First, some context, namely with a few words on what the alternative data problem is. As Rob Passarella put it in the above mentioned video discussion about Structuring Data for Predictive Analytics, alternative data at first meant all data other than the “classic” data that is “ready made,” such as point in time, securities identifiers and the like. The approach to alternative data was to build haystacks, then go looking for the needles. This approach of collecting all available data used to be enough, but now companies should be asking the right questions, then finding the data that can answer those questions.
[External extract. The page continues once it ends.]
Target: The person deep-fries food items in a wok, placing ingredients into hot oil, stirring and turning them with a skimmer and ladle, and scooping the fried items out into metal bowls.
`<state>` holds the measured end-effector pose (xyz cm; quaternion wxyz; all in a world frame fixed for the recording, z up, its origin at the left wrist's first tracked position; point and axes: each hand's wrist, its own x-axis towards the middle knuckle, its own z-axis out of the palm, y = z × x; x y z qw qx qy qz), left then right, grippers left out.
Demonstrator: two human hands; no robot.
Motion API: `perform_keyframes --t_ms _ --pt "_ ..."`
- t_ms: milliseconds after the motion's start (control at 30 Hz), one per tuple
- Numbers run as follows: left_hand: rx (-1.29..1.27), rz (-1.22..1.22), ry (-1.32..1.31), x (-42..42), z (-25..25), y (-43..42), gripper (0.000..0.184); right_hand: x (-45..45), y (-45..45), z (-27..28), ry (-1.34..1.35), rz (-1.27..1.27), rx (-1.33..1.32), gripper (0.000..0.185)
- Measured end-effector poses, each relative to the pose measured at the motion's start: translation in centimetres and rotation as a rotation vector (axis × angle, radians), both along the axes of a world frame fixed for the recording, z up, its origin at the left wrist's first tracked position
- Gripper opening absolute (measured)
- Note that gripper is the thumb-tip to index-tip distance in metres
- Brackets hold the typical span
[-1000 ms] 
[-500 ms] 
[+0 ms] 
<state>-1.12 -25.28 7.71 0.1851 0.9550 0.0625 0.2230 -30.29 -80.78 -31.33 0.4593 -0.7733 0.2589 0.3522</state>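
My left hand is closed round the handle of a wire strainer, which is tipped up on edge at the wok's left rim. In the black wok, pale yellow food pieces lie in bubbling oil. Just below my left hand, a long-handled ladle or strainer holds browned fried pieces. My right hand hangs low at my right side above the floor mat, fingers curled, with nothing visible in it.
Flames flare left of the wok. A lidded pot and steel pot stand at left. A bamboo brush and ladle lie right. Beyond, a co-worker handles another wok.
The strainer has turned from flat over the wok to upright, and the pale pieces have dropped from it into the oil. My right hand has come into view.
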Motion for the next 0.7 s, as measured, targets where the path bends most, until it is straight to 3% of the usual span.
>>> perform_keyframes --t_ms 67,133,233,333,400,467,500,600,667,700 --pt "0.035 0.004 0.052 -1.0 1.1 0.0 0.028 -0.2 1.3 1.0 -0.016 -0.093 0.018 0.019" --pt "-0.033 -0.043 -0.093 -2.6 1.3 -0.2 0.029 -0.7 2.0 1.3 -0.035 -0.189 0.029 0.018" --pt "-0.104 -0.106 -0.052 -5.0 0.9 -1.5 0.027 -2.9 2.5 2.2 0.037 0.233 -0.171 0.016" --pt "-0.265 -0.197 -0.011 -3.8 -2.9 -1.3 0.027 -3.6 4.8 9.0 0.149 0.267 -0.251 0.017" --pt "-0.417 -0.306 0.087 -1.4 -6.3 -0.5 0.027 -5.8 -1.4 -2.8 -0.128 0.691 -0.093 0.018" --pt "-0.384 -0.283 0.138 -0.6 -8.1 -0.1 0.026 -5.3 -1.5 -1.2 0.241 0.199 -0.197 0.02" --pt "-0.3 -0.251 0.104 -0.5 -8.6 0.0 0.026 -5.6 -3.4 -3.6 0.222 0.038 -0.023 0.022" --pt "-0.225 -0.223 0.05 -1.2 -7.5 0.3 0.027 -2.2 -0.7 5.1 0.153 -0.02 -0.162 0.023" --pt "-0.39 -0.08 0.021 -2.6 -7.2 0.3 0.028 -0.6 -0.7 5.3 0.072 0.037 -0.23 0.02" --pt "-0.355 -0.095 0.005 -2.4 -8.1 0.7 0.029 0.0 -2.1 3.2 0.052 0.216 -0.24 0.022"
Social media data, as a form of alternative data, is yet another haystack. For all of that data to be useful for finance, Passarella says, it has to be organized. This requires structure that can be achieved by identifying entities, products and brands, then matching those to mappings and identifiers. This kind of structuring is now needed and expected to make alternative data useful. Think of this structure as raising a barn, to be a place where you can spread the hay out on the floor and look for the needles.

Social media data can, for example, be a barometer for relationships between companies that do business with each other or are part of the same supply chain. Speakers at the Battle of the Quants Big Data in Hong Kong talked about looking at how social media volume in China affects investment products, specifically in terms of market share.  StreetSide, IQ Banker and Calculated Systems presented their joint effort to develop Weibo Analytics (as shown here with a link to the white paper) , a natural language processing tool that uses supply chain relationship data to analyze Chinese social media content, and then use the resulting insights in capital markets applications.

This is another way that analyzing alternative data or unconventional content can yield market insights, just as AI learned what slang is used to identify bad investments, as related at the Battle of the Quants Big Data in New York earlier in the year.